• Available records:

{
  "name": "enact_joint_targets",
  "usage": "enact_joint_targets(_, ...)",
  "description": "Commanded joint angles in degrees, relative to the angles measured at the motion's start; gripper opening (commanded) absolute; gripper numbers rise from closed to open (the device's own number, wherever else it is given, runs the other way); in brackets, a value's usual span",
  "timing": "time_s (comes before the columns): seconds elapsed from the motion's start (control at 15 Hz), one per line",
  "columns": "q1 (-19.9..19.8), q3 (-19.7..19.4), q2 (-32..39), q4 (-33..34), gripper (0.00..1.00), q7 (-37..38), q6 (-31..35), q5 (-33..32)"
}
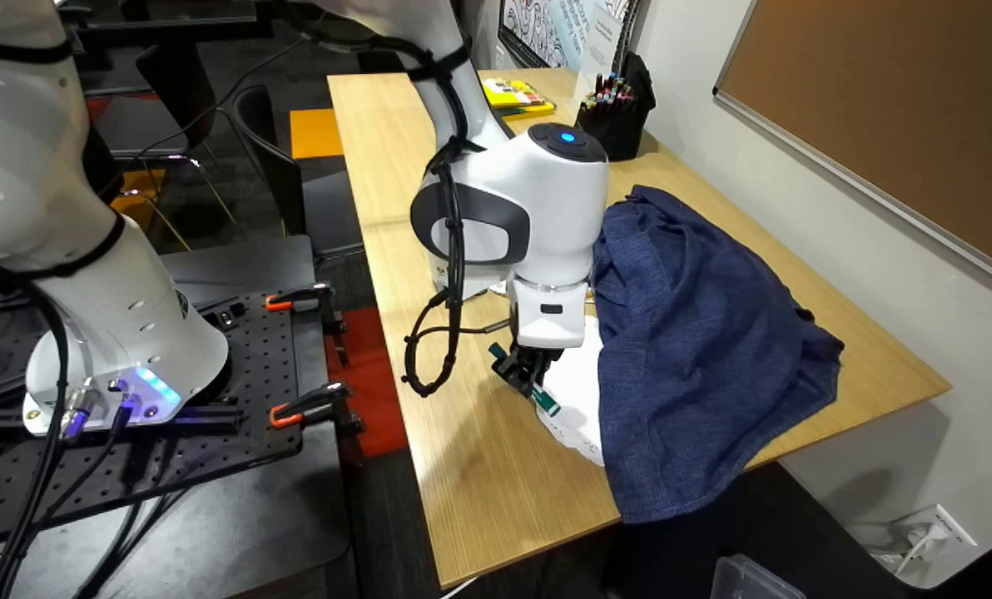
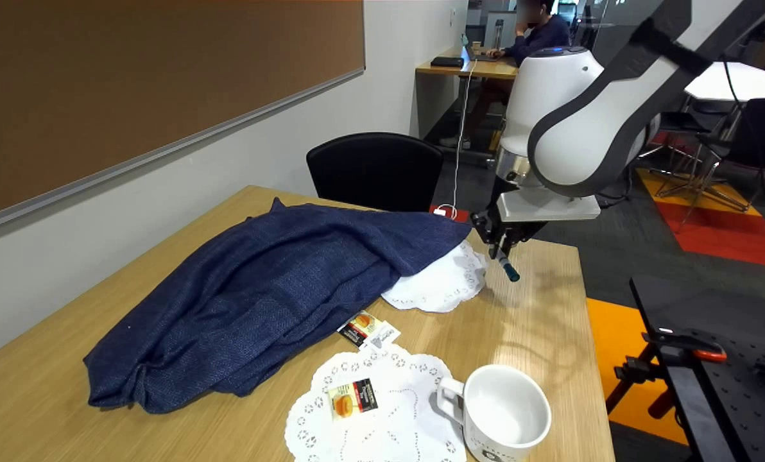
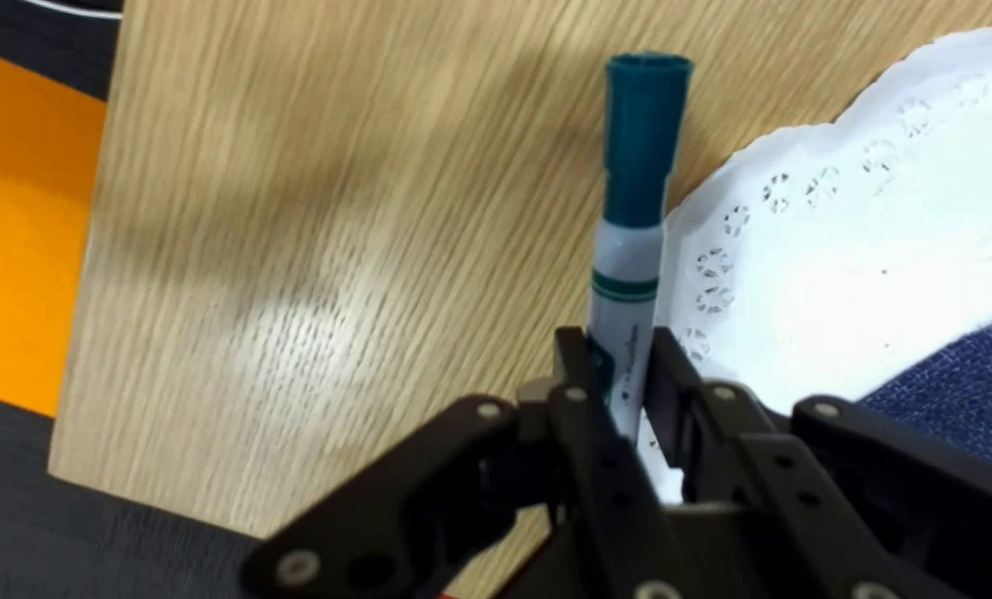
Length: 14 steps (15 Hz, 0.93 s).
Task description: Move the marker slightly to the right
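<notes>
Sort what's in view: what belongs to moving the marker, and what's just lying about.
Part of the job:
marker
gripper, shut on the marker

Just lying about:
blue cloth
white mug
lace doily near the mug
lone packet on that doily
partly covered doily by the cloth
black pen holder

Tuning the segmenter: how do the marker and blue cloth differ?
The marker is small, slim and straight; the blue cloth is far larger and rumpled. The marker is white with a teal cap; the blue cloth is dark blue. The marker is pinched in the gripper; the blue cloth lies on the table. Both show in all three views.
</notes>
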Motion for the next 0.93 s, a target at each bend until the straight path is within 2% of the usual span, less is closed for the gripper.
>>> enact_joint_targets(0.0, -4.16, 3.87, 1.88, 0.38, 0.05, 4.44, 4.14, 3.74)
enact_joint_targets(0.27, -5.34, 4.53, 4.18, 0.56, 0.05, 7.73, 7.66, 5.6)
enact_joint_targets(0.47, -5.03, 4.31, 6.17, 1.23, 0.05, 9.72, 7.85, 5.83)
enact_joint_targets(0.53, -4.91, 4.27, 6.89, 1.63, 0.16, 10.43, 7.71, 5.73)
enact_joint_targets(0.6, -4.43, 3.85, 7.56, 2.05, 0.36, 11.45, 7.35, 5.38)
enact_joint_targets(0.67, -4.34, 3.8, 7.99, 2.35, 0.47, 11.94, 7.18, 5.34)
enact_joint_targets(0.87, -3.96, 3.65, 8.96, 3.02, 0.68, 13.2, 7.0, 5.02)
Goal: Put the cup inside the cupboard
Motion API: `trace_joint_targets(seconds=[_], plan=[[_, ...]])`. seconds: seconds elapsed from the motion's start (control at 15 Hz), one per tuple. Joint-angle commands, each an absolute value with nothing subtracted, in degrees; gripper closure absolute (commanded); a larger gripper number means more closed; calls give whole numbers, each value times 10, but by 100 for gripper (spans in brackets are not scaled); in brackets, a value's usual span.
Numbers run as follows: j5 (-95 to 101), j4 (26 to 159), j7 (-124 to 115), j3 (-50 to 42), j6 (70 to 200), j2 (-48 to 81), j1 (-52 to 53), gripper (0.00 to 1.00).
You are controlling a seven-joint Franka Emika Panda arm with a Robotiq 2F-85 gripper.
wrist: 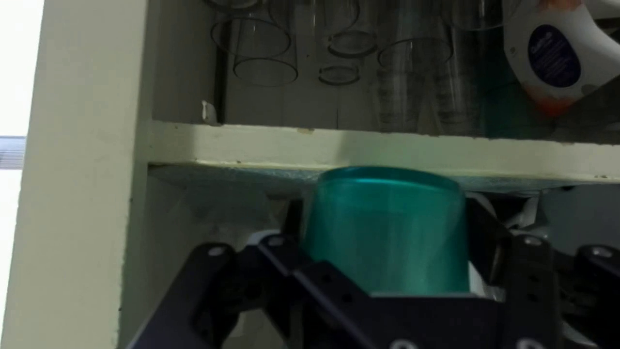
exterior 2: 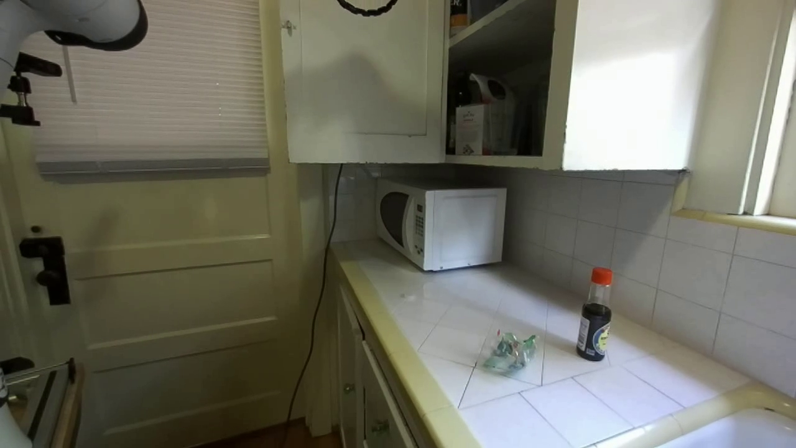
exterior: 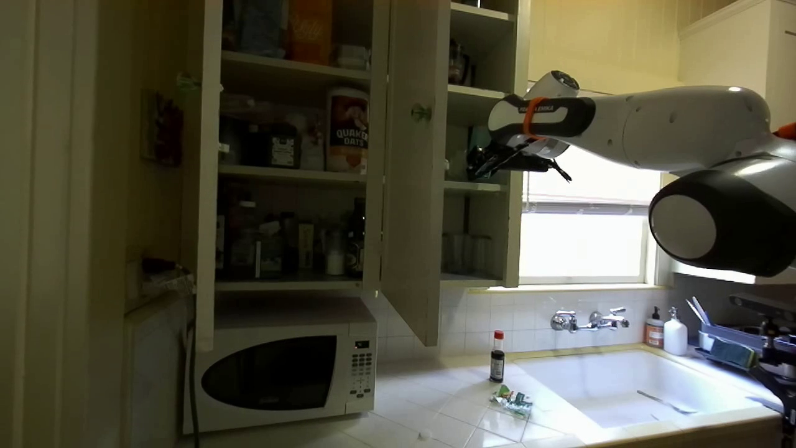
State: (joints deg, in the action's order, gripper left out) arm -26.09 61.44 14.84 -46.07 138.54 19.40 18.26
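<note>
The teal cup (wrist: 387, 228) is between the fingers of my gripper (wrist: 387, 237) in the wrist view, which stands upside down. The fingers lie along both sides of the cup, and its base overlaps a shelf's front edge (wrist: 339, 150). The white cupboard (exterior: 513, 242) is open and also shows in an exterior view (exterior 2: 628, 81) and the wrist view (wrist: 87, 194). In an exterior view my gripper (exterior: 480, 165) is at the right-hand compartment, just above a shelf edge. The cup is not clearly seen there. The gripper is out of frame in an exterior view.
An open cupboard door (exterior: 413, 186) stands just left of the gripper. Clear glasses (wrist: 339, 43) and a white bottle (wrist: 547, 53) occupy the neighbouring shelf. A microwave (exterior: 280, 367), sauce bottle (exterior: 497, 358), plastic wrapper (exterior 2: 511, 353) and sink (exterior: 622, 379) are below.
</note>
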Motion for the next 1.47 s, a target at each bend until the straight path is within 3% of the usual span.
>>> trace_joint_targets(seconds=[0.0,0.6,0.67,0.93,1.4], plan=[[-255,596,138,-467,1365,215,170,46],[-261,530,142,-464,1339,256,144,46],[-181,510,111,-350,1340,241,70,46],[-86,442,92,-213,1299,259,-26,46],[-32,345,97,-100,1216,302,-93,46]])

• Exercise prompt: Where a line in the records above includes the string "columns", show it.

• Response to this task:
  "timing": "time_s (comes before the columns): seconds elapsed from the motion's start (control at 15 Hz), one per line",
  "columns": "q1 (-19.9..19.8), q3 (-19.7..19.4), q2 (-32..39), q4 (-33..34), gripper (0.00..1.00), q7 (-37..38), q6 (-31..35), q5 (-33..32)"

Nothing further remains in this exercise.